Glynn Simmons, 71, served 48 years, one month and 18 days for the murder of a store clerk during the armed robbery of an Oklahoma City liquor store in 1974, according to the university’s National Registry of Exonerations, which tracks inmates cleared of sentences served for 25 years or more.
“Freedom agrees with me,” Simmons said at a press conference after the hearing on Tuesday.
Simmons was wrongfully convicted on the basis of a single witness who lied on the stand on behalf of the prosecution when she said she had picked him out of a lineup of possible suspects when she had actually identified others, lawyers for Simmons contend.
Years later, other witnesses were found who said Simmons had been at a pool hall in a nearby city when the robbery took place, the lawyers said, according to a report by the registry.
Based on that, Simmons was declared innocent by Judge Amy Palumbo of the Oklahoma County District Court.
His lawyers, Joseph Norwood and John Coyle, are now considering litigation against the state to compensate Simmons for his time in prison.

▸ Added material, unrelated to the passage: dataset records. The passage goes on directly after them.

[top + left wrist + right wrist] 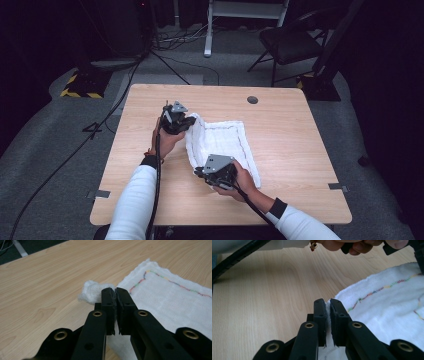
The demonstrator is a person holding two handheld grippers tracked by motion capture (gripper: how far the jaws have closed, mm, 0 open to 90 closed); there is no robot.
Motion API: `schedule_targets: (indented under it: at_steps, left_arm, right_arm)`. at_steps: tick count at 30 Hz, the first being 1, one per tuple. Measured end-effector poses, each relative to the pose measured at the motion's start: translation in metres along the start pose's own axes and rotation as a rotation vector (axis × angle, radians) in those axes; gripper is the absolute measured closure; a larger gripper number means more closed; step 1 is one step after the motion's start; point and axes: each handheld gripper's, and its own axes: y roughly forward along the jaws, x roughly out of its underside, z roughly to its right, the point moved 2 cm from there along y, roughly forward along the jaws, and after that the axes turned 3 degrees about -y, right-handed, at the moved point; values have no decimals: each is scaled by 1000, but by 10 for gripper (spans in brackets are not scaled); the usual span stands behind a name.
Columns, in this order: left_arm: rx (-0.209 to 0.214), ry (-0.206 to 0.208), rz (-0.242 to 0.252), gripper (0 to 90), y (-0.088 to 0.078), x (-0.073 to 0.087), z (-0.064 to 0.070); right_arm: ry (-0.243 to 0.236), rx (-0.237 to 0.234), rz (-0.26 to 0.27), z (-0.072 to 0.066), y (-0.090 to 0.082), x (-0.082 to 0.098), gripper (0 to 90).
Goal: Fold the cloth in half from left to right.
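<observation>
1. overhead, a white terry-cloth towel with a multicoloured stitched line (225, 142) lies near the middle of a light wooden table (295, 165), its left edge lifted and folding over.
2. the left gripper (186, 121), black with a grey plate on top, pinches the towel's far left corner; the right gripper (202, 172) pinches the near left corner. the two are apart along that edge.
3. around the table: a black chair (287, 45) and a white frame leg (209, 30) stand on the grey floor beyond it, black cables (100, 125) trail across the floor at left, and a yellow-and-black striped block (80, 85) sits near the far left corner. a round dark grommet (252, 99) marks the tabletop's far side.
4. the left gripper view brings up what the high view cannot: the jaws nearly together with a thin layer of towel (175, 297) clamped between them, and a bunched corner poking out just past the tips.
5. the right gripper view shows its jaws likewise narrowed on the towel's edge (387, 305), with the person's left hand (352, 245) across the bare wood at top.
</observation>
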Motion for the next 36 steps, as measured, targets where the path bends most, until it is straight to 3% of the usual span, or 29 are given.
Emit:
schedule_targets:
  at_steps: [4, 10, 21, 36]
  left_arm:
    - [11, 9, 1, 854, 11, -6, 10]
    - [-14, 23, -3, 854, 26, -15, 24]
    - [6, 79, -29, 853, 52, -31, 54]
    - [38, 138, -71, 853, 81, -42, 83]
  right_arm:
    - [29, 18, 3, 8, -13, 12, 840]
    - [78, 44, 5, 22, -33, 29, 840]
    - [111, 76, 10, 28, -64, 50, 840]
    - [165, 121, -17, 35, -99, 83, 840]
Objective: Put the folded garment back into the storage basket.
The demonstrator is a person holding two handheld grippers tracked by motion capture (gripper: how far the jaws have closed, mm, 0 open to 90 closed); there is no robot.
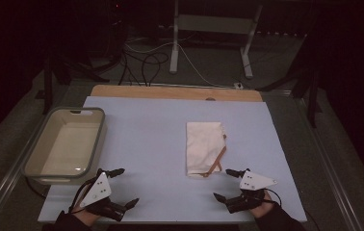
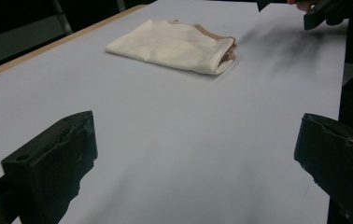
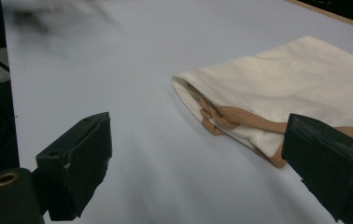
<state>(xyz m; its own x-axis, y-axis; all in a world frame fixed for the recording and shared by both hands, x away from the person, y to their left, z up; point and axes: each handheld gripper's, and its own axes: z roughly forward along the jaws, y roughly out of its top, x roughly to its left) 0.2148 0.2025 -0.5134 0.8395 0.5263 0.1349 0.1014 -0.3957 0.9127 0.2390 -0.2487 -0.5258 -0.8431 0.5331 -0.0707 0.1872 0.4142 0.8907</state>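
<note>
On the left edge of the surface sits a grey bin, long side running away from the person. Near it, at the front edge, the left gripper rests in the person's left hand; its jaws stand wide apart with nothing between them, only bare surface showing in the left gripper view.

Right of centre lies a folded cream cloth bag with tan straps. Its long axis runs from the near edge towards the far edge of the surface, and the strap end points back at the person. It lies flat, well apart from the bin.

Just beside the bag's near right corner, the right gripper is held in the right hand. Its jaws are also spread wide and hold nothing; in the right gripper view the bag's strap end lies just ahead of them, untouched as far as can be seen.

The surface is pale blue sheet over a wooden board. The room beyond is dark, with a grey floor, loose cables and a white metal stand.
</note>
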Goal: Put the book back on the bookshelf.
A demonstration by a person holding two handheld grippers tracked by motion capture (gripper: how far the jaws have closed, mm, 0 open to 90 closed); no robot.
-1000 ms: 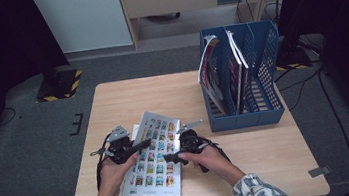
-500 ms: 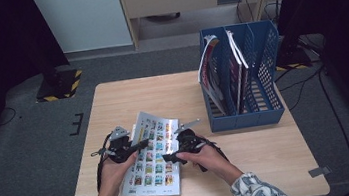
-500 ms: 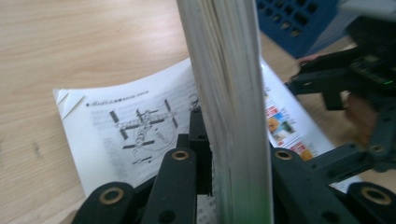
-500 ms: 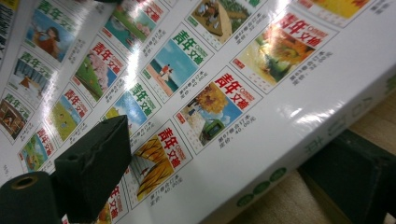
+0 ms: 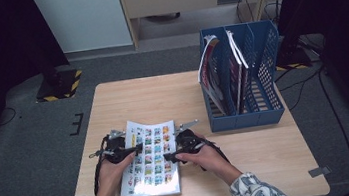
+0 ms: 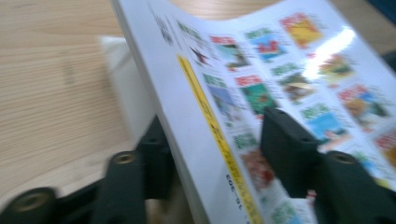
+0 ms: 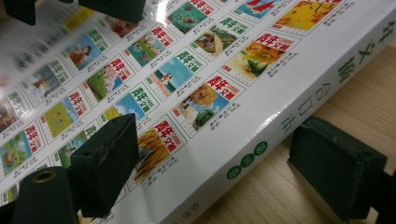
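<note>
A thick white book point(image 5: 150, 156) with rows of small coloured cover pictures lies flat on the wooden table point(image 5: 252, 169), toward the near edge at about 7 o'clock from the table's middle. The left gripper point(image 5: 127, 151) sits at the book's 9 o'clock edge; its jaws have just been opening and now stand apart, one under the edge and one over the cover, with a gap showing in the left gripper view. The right gripper point(image 5: 173, 155) is at the 3 o'clock edge, along the spine; its jaws have just been closing a little but straddle the spine without pressing it. A blue file rack point(image 5: 259, 67) holding magazines point(image 5: 220, 74) stands well apart at 2 o'clock
</note>
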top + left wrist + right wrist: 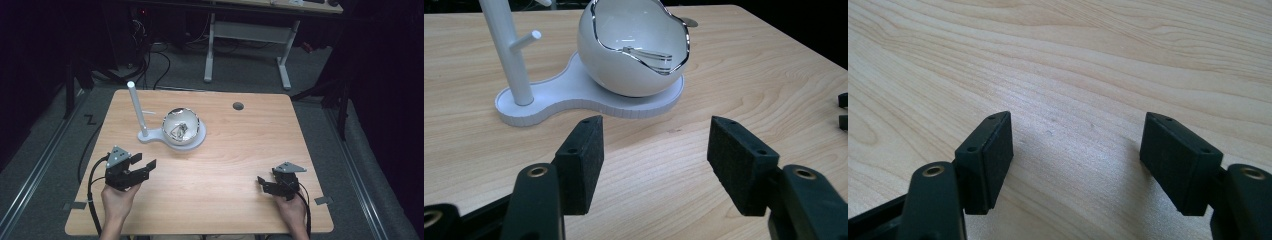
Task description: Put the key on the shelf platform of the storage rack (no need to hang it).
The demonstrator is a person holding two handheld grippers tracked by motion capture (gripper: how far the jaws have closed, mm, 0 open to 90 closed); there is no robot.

He had “50 years stolen from him, the prime of his life,” Norwood said at a briefing.
Neither Norwood nor Coyle were immediately available on Thursday to elaborate.
In 1975, the then-22-year-old Simmons received the death penalty in the case, but the sentence was modified in 1977 to life in prison after the Oklahoma Supreme Court ruled that all death penalty cases should be commuted to life without parole.
Palumbo vacated the conviction in July and freed Simmons, ordering a new trial. But his lawyers then filed for the declaration of actual innocence and won.
“When you know you’re innocent, stick with it and don’t ever stop,” Simmons said. “Don’t let nobody tell you it can’t happen, because it really can.”